The authors’ analogy to Original Sin, whilst sound in its application to some of the more absurd voices on the left, presents as a false analogy when applied to the majority of sounder opinions, for the properties of shame and guilt are absent. Further, Lindsay and Boghossian’s argument is nothing short of a reductio ad absurdum in relation to the existing discourse surrounding white privilege in general. White privilege is an observed social reality (in the US). It exists in white-majority countries to varying degrees, and numerous social scientists and commentators do not view it as something for white people to feel guilty about, so to reduce privilege to nothing more than an expression of guilt is to hinge a counterargument upon the weakest aspects of the existing discourse. In my piece on white privilege, I wrote the following caveat:
‘White privilege is not a reason to feel an irrational sense guilt for having been born with white skin in white majority countries. White privilege does not mitigate the observable reality that some minorities have it better than some whites, both socially and economically speaking. It does not imply that people who were born with white skin automatically owe something by virtue of an accident of birth to those who were not born with the same melanin deficiency (Melanin deficiency is a joke. Lighten up!) Further, white privilege is not a licence for minorities to indulge in fruitless and debilitating victimhood, because despite white privilege’s obvious and observable negative effects on social equality, victimhood has neither a role to play in resolving this inequity nor in helping the individual or disadvantaged groups overcome this obstacle.
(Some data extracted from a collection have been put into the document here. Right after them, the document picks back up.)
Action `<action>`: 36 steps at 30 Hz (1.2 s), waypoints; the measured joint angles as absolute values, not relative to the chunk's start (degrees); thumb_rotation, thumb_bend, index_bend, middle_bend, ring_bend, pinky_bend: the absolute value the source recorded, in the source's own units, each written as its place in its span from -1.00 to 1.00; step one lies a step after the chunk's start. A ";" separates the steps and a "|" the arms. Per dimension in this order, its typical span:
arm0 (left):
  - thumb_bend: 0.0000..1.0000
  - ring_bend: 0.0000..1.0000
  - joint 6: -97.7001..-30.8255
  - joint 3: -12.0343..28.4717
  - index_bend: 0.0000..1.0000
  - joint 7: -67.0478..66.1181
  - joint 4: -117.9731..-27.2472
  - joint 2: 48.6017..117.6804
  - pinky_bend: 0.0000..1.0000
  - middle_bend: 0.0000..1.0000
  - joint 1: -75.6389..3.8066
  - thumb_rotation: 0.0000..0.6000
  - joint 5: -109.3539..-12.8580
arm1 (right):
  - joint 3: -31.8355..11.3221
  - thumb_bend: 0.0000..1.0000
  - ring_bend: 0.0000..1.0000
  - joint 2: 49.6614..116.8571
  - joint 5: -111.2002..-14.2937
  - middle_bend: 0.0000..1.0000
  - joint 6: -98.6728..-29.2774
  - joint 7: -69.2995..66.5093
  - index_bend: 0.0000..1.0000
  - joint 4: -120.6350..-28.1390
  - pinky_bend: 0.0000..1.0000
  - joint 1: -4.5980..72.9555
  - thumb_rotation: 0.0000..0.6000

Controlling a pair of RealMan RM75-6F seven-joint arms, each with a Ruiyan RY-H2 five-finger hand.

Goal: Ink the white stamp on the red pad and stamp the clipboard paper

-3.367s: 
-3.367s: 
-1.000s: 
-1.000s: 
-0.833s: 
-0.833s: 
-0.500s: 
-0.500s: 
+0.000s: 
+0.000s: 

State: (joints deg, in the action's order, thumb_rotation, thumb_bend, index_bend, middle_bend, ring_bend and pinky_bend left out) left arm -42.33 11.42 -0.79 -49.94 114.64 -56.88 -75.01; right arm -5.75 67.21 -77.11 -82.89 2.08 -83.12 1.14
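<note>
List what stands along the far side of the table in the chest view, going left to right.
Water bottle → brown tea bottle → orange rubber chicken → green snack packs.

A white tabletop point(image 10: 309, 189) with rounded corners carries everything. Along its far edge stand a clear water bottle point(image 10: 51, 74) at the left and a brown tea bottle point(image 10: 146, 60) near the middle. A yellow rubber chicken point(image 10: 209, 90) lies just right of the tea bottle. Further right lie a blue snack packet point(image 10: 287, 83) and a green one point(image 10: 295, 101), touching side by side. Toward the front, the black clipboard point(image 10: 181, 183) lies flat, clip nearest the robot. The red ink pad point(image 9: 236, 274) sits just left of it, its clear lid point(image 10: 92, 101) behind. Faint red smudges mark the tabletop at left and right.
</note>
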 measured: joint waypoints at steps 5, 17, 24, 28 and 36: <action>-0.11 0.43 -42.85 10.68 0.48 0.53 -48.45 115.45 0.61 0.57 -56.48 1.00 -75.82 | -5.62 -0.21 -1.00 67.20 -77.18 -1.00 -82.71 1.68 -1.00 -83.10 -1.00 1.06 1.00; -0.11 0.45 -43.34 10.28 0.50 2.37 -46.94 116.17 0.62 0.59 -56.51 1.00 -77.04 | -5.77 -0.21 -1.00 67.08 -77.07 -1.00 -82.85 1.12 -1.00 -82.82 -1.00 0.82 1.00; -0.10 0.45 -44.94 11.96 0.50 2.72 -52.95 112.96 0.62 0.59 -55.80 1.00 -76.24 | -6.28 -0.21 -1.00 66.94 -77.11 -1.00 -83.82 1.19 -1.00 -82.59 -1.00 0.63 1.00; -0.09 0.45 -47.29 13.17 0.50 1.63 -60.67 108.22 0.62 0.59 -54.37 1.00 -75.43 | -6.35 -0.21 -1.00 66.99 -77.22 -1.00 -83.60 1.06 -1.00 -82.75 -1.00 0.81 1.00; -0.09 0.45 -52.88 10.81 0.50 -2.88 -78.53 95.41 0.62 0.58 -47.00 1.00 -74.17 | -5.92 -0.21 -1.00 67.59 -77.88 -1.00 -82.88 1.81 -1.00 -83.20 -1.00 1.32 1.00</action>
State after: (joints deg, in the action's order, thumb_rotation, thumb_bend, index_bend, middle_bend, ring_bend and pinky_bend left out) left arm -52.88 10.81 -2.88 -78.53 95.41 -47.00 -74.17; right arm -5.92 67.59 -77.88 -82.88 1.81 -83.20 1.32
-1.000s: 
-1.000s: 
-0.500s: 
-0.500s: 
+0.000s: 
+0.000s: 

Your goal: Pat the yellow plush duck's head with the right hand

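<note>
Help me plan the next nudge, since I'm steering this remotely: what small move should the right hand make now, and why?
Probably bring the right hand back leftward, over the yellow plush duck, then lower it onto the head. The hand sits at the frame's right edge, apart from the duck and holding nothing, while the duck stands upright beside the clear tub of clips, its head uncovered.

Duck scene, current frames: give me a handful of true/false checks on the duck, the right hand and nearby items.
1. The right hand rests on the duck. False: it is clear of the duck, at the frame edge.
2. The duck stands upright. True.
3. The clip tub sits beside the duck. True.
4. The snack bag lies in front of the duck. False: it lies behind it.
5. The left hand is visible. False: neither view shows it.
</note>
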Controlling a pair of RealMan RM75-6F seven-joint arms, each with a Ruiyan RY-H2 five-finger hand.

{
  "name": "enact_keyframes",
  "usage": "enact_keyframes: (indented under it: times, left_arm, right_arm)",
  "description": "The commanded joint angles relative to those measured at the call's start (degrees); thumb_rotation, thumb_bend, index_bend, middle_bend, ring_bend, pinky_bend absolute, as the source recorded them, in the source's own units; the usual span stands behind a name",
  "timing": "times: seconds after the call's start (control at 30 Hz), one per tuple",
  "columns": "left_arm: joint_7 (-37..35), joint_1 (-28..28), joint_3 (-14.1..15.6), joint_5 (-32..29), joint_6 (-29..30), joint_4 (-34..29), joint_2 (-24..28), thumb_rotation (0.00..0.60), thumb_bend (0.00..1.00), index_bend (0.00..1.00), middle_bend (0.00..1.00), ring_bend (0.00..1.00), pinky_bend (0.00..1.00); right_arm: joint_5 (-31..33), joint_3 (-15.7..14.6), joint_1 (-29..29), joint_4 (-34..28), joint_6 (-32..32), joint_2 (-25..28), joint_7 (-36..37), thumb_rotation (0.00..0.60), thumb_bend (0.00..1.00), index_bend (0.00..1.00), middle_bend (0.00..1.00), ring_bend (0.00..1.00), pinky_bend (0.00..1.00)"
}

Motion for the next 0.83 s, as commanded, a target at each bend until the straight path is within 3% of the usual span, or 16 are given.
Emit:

Finally, white privilege does not mean that an informed white person cannot discuss white privilege. In other words, beyond questions of an experiential nature, white privilege does not disqualify the informed opinions of people who happen to have white skin’.
Again, Lindsay and Boghossian’s analogy only applies if one is to reduce this discourse on the left to an absurd degree, and pretend as if the ‘Original Sin’ of white privilege is the discursive norm, which doesn’t appear to be the case in most sensible circles. Again, I concede that some of the louder, less informed voices on the left have sought to frame white privilege in this manner, yet most have not. For the more sensible commentators, white privilege is simply a social reality that should be merely acknowledged rather than obfuscated. Here is where my second criticism with Lindsay and Boghossian’s article arises. The authors propose: ‘Framing these issues [of inequality] in terms of privilege, however, is the wrong way to conceptualize the problem. The real and appalling issue, of course, is discrimination – both outright and subtler, more insidious forms’.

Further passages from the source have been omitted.